University officials say the butcher shop grew out of an initiative to use more local meats – particularly pork and beef – in meals served at the university.
Scott Kohn, executive chef and assistant director of dining services at the University of Kentucky, said the university found the most economical way to buy local meats was to purchase whole livestock.
“We found that the prime cuts would move much faster than some of the other cuts – the odds and ends you might call them,” Kohn said. “In order for us to move more weight so we could continue buying whole livestock, we started looking at more value-added production with some of these other meats.”
Kohn said, for example, some of the leftover pork products could be ground up to make charcuterie, which could be sold at campus eateries. Now, such items can also be sold in the butcher shop.
“A big part of the local foods movement involves trying to find uses for all parts of the animal,” Kohn said. “That is where the training and the education really comes into play.”
Kohn teamed up with Rentfrow and the two spent about a year evaluating various processes and looking at the types of equipment that could best utilize the meats with which they were working.
“For a year we weren’t serving anything, we were just asking questions,” Kohn said. “We knew we had some really good products, but we just had to figure out how best to utilize them on a larger scale.”
Rentfrow said the butcher shop was the perfect way to utilize many of the available meats, as well as provide an outstanding teaching environment for the students.
“The butcher shop teaches our students about a lot of different things,” Rentfrow said. “They are learning about the processing of preparing food, but also the economics behind the selling of the meats.”
Because the butcher shop is affiliated with the university, it is operated as a non-profit. Common cuts of meat sold at the butcher shop may not be priced lower than similar items available at local privately owned butcher shops, Rentfrow said.
To avoid such pricing issues, many of the items sold at the UK butcher shop are unique, including a cheeses bratwurst and an apple bratwurst made with locally produced apples. The butcher shop has also produced its own European-style Genoa salami.
Rentfrow said recently students in a class he teaches called “ASC 300: Meat Science” were tasked with making Mexican chorizo and Genoa salami because they were studying the effects of pH levels and water activity on meats. By properly controlling those two factors, meats such as these do not require refrigeration and may be stored at room temperature.
“A lot of people probably aren’t used to seeing meats stored at room temperature, but in the old days that was the only way you could do it,” he said. “Our students were able to learn the science behind it and put it to some good use in the butcher shop.”

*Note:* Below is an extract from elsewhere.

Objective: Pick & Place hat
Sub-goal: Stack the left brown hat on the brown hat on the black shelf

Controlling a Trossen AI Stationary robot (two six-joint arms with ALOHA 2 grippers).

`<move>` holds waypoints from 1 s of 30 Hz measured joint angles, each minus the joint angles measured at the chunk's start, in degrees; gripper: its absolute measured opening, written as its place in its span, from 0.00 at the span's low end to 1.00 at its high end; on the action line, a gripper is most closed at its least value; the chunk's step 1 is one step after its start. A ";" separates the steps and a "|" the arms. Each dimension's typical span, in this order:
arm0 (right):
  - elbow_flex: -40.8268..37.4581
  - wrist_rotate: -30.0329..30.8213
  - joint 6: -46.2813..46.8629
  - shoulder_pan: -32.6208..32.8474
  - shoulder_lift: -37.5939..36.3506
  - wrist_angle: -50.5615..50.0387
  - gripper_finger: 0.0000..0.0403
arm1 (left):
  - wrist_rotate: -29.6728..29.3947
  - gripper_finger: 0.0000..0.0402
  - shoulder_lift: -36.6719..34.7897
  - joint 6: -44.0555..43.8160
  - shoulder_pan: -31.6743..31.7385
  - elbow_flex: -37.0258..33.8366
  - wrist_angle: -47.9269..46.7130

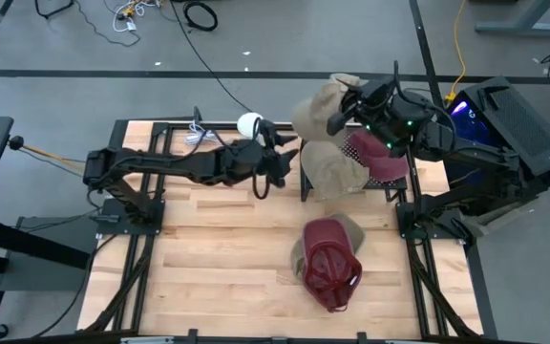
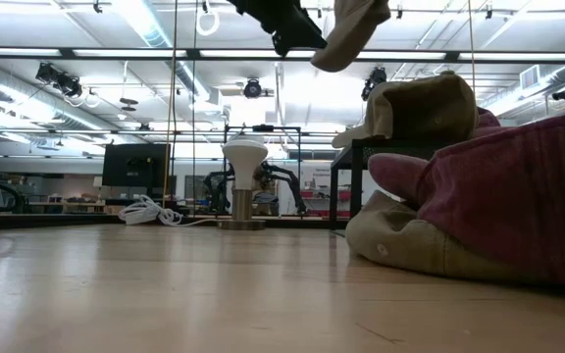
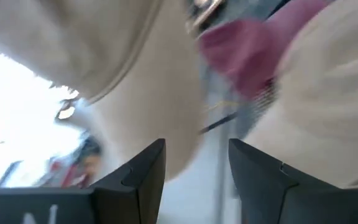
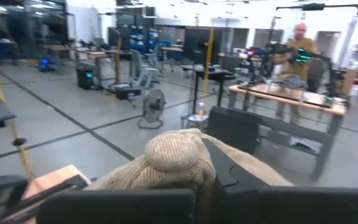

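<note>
My right gripper point(image 1: 344, 113) is shut on a beige hat point(image 1: 315, 110), which it holds in the air over the table's far edge; the low view shows this hat point(image 2: 353, 31) hanging high up. My left gripper point(image 1: 277, 172) stands open just left of it, and the wrist view shows nothing between its fingers point(image 3: 143, 177). On a dark stand point(image 1: 306, 182) sit another beige hat point(image 1: 337, 170) and a maroon mesh cap point(image 1: 378, 158). A maroon cap point(image 1: 332, 268) lies on top of a beige hat point(image 1: 351, 229) on the tabletop. My right gripper pinches the beige hat's cloth point(image 4: 205, 177) between its two shut fingers, beside the rounded crown point(image 4: 174, 152). The fingers come in about level from the table's right side. The hat is lifted clear of the table and stand and droops from the fingers.
A white lamp-like object point(image 1: 249, 123) and a coiled white cable point(image 1: 197, 134) sit at the far left of the wooden table point(image 1: 218, 258). Open wood lies at the near left. A person point(image 4: 298, 46) stands in the room beyond.
</note>
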 joint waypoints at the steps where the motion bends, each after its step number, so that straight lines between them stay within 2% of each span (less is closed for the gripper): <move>1: 0.00 -0.54 0.00 0.00 0.00 -0.04 0.00 | -2.73 0.45 0.69 1.58 -0.22 0.00 2.23; 4: 0.00 -0.74 0.00 0.04 0.02 -0.04 0.00 | -6.70 0.45 2.07 6.20 -0.59 0.00 7.71; 14: 0.00 -0.70 -5.61 0.02 0.01 7.03 0.00 | -5.75 0.45 3.13 7.69 -0.65 0.00 8.85; 23: 0.00 -0.70 -5.33 0.02 0.00 7.36 0.00 | -8.84 0.45 3.11 10.81 -0.52 0.00 16.98; 30: 0.00 -0.67 -5.81 0.02 0.00 12.92 0.00 | -7.55 0.45 3.11 10.90 -0.45 0.00 16.82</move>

In order to ensure availability, the most common meats are supplemented from local processor Marksbury Farm Foods. All meats sold at the butcher shop have to originate in Kentucky and be free of antibiotics, steroids and hormones, also known as A.S.H.-free.
Rentfrow said at any given time typically about 95 percent of the meats available at the butcher shop come from UK farm-raised animals. All proceeds from the butcher shop go toward funding various departmental projects and initiatives.
The butcher shop has been open since August, but Rentfrow and Kohn said an official grand opening will take place on Feb. 8, 2014. The butcher shop is open in the basement of the Garrigus Building every Wednesday and Friday from 1 - 5 p.m.